» **DATASET CONTENT**:

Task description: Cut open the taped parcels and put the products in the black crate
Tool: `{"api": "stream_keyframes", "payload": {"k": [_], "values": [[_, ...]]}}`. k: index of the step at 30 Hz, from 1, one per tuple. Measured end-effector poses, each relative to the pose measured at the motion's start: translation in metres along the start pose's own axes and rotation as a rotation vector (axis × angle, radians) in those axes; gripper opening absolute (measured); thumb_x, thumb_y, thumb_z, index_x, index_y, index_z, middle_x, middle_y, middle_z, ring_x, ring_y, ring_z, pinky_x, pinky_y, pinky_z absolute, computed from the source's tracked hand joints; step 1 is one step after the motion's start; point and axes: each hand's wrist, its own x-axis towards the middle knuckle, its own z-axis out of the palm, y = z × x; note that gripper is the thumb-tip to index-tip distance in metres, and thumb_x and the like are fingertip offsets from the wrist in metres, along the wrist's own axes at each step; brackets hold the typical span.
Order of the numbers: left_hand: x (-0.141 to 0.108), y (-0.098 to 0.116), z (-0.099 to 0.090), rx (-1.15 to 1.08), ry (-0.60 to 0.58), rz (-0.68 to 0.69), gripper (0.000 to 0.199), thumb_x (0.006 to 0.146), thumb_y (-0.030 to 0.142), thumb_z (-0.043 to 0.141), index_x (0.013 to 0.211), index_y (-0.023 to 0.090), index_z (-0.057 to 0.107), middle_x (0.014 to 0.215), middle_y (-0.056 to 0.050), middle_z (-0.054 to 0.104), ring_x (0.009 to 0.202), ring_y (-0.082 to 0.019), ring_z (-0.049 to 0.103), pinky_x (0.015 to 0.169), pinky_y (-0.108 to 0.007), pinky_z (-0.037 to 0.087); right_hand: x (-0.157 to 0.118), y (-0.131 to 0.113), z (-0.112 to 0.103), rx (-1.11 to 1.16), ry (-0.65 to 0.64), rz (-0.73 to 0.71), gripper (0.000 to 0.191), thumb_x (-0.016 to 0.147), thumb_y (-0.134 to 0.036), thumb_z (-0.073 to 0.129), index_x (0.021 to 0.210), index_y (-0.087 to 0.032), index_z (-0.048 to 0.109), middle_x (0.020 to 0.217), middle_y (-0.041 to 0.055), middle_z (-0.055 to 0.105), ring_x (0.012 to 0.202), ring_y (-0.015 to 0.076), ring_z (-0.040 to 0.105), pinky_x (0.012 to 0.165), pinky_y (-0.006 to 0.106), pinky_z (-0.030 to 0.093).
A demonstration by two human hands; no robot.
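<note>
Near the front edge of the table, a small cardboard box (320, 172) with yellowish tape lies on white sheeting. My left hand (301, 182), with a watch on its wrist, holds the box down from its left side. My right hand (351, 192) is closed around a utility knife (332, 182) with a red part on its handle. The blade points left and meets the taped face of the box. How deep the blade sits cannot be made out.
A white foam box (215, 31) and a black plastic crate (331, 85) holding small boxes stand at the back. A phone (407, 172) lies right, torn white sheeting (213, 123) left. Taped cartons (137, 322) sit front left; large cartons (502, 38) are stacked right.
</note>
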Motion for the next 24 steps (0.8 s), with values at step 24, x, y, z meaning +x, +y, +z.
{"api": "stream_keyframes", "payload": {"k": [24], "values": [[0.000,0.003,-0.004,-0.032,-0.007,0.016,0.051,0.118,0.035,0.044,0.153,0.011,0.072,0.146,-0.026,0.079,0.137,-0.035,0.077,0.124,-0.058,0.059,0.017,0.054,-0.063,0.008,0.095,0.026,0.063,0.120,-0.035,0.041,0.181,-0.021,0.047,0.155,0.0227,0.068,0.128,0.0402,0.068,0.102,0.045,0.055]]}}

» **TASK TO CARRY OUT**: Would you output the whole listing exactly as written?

» **REPLY TO THE TASK**:
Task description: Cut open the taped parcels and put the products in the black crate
Tool: `{"api": "stream_keyframes", "payload": {"k": [_], "values": [[_, ...]]}}`. k: index of the step at 30 Hz, from 1, one per tuple. Measured end-effector poses, each relative to the pose measured at the motion's start: translation in metres along the start pose's own axes and rotation as a rotation vector (axis × angle, radians) in those axes; gripper opening absolute (measured); thumb_x, thumb_y, thumb_z, index_x, index_y, index_z, middle_x, middle_y, middle_z, ring_x, ring_y, ring_z, pinky_x, pinky_y, pinky_z absolute, computed from the source's tracked hand joints; step 1 is one step after the motion's start; point and axes: each hand's wrist, its own x-axis towards the middle knuckle, its own z-axis out of the palm, y = z × x; note that gripper is the thumb-tip to index-tip distance in metres, and thumb_x and the like are fingertip offsets from the wrist in metres, along the wrist's own axes at each step; brackets hold the typical span.
Order of the numbers: left_hand: x (-0.141 to 0.108), y (-0.098 to 0.116), z (-0.099 to 0.090), rx (-1.15 to 1.08), ry (-0.60 to 0.58), rz (-0.68 to 0.69), gripper (0.000 to 0.199), thumb_x (0.006 to 0.146), thumb_y (-0.030 to 0.142), thumb_z (-0.043 to 0.141), index_x (0.013 to 0.211), index_y (-0.023 to 0.090), index_z (-0.057 to 0.107), middle_x (0.014 to 0.215), middle_y (-0.056 to 0.050), middle_z (-0.054 to 0.104), ring_x (0.009 to 0.202), ring_y (-0.082 to 0.019), ring_z (-0.049 to 0.103), pinky_x (0.015 to 0.169), pinky_y (-0.108 to 0.007), pinky_z (-0.037 to 0.087); right_hand: x (-0.157 to 0.118), y (-0.131 to 0.113), z (-0.112 to 0.103), rx (-1.11 to 1.16), ry (-0.65 to 0.64), rz (-0.73 to 0.71), gripper (0.000 to 0.191), thumb_x (-0.016 to 0.147), thumb_y (-0.134 to 0.036), thumb_z (-0.073 to 0.129), index_x (0.021 to 0.210), index_y (-0.087 to 0.032), index_z (-0.048 to 0.109), middle_x (0.020 to 0.217), middle_y (-0.041 to 0.055), middle_z (-0.055 to 0.105), ring_x (0.012 to 0.202), ring_y (-0.015 to 0.076), ring_z (-0.040 to 0.105), pinky_x (0.012 to 0.165), pinky_y (-0.006 to 0.106), pinky_z (-0.030 to 0.093).
A demonstration by two human hands; no robot.
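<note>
Near the front edge of the table, a small cardboard box (320, 172) with yellowish tape lies on white sheeting. My left hand (301, 182), with a watch on its wrist, holds the box down from its left side. My right hand (351, 192) is closed around a utility knife (332, 182) with a red part on its handle. The blade points left and meets the taped face of the box. How deep the blade sits cannot be made out.
A white foam box (215, 31) and a black plastic crate (331, 85) holding small boxes stand at the back. A phone (407, 172) lies right, torn white sheeting (213, 123) left. Taped cartons (137, 322) sit front left; large cartons (502, 38) are stacked right.
</note>
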Motion for the next 24 steps (0.8 s), with values at step 24, x, y, z meaning +x, +y, +z.
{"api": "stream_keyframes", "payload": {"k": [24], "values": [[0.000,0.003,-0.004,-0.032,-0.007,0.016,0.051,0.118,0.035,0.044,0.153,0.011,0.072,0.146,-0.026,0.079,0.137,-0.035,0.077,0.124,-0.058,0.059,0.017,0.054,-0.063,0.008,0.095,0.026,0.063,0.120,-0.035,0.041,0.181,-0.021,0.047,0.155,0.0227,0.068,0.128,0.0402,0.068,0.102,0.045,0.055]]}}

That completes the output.